## Assignment
Please reply with one number only: how many lines in the entries below contain the string "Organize".

## Source material
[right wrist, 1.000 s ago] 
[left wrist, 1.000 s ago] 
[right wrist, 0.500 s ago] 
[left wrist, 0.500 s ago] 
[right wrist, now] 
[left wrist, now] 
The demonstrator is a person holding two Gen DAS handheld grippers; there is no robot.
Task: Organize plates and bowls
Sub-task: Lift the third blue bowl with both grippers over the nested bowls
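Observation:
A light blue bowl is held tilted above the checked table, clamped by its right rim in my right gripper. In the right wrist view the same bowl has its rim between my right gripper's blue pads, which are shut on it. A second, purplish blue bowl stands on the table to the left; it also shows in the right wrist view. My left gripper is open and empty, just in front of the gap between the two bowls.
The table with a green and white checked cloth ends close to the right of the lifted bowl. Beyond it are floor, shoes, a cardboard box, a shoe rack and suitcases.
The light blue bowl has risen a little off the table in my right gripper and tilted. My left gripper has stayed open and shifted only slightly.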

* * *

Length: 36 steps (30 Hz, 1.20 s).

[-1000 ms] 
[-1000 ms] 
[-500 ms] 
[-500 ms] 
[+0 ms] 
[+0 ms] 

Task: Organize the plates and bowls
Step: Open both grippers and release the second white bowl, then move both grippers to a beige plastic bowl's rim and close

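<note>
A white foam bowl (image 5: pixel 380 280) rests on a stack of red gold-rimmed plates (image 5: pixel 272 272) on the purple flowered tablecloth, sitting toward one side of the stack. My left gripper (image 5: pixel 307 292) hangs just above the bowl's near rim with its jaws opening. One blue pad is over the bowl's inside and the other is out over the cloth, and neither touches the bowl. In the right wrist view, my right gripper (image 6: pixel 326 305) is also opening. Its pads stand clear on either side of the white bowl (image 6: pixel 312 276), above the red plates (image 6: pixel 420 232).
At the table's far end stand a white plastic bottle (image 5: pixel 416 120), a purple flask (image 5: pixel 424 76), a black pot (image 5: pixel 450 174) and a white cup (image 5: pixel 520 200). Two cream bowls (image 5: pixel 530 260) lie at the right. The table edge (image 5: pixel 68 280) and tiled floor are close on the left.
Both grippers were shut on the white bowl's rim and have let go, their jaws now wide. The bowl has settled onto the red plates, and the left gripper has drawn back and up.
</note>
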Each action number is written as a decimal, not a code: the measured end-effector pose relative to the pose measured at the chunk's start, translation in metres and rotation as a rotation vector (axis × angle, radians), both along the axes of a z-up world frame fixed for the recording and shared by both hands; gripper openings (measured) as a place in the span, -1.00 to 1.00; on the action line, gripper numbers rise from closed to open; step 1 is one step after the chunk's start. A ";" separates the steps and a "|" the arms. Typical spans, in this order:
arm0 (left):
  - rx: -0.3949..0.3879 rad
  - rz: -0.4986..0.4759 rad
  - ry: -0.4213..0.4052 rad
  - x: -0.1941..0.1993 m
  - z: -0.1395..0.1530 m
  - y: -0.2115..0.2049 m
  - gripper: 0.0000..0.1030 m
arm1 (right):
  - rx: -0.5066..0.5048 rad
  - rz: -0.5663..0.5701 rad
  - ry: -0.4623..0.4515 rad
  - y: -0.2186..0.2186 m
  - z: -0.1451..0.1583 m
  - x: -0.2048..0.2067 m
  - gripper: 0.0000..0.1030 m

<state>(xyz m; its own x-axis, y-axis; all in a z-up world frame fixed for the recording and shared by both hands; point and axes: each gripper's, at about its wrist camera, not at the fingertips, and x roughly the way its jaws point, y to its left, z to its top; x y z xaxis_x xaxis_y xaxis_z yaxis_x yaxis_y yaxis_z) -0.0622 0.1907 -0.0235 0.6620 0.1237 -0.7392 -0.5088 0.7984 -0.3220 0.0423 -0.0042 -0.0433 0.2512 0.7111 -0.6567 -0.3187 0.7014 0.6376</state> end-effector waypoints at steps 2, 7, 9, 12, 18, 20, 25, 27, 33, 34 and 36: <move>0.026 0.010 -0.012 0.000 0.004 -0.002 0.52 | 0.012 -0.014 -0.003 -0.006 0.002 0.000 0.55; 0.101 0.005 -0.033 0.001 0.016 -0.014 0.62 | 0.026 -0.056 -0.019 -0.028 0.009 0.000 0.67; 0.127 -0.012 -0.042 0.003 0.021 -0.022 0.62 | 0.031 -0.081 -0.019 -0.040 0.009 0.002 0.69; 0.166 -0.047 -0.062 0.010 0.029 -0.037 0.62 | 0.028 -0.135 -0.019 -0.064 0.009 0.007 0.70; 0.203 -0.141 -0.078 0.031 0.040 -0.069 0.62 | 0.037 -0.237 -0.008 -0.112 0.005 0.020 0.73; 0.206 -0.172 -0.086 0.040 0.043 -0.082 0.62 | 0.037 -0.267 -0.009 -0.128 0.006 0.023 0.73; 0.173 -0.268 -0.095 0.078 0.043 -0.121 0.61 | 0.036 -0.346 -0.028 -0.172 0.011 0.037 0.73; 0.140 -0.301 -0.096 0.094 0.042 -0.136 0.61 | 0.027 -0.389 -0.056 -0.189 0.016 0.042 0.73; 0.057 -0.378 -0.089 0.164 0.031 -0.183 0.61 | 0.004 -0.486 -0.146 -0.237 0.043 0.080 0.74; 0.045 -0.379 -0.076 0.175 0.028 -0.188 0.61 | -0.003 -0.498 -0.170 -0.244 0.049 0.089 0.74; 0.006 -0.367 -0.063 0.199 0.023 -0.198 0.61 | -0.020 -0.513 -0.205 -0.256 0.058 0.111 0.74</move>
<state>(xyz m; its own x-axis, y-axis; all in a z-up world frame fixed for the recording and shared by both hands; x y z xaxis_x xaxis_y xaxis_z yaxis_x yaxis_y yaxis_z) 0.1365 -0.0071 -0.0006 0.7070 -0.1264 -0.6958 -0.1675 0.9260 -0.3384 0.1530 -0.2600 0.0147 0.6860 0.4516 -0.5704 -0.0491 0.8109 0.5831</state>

## Written answer
2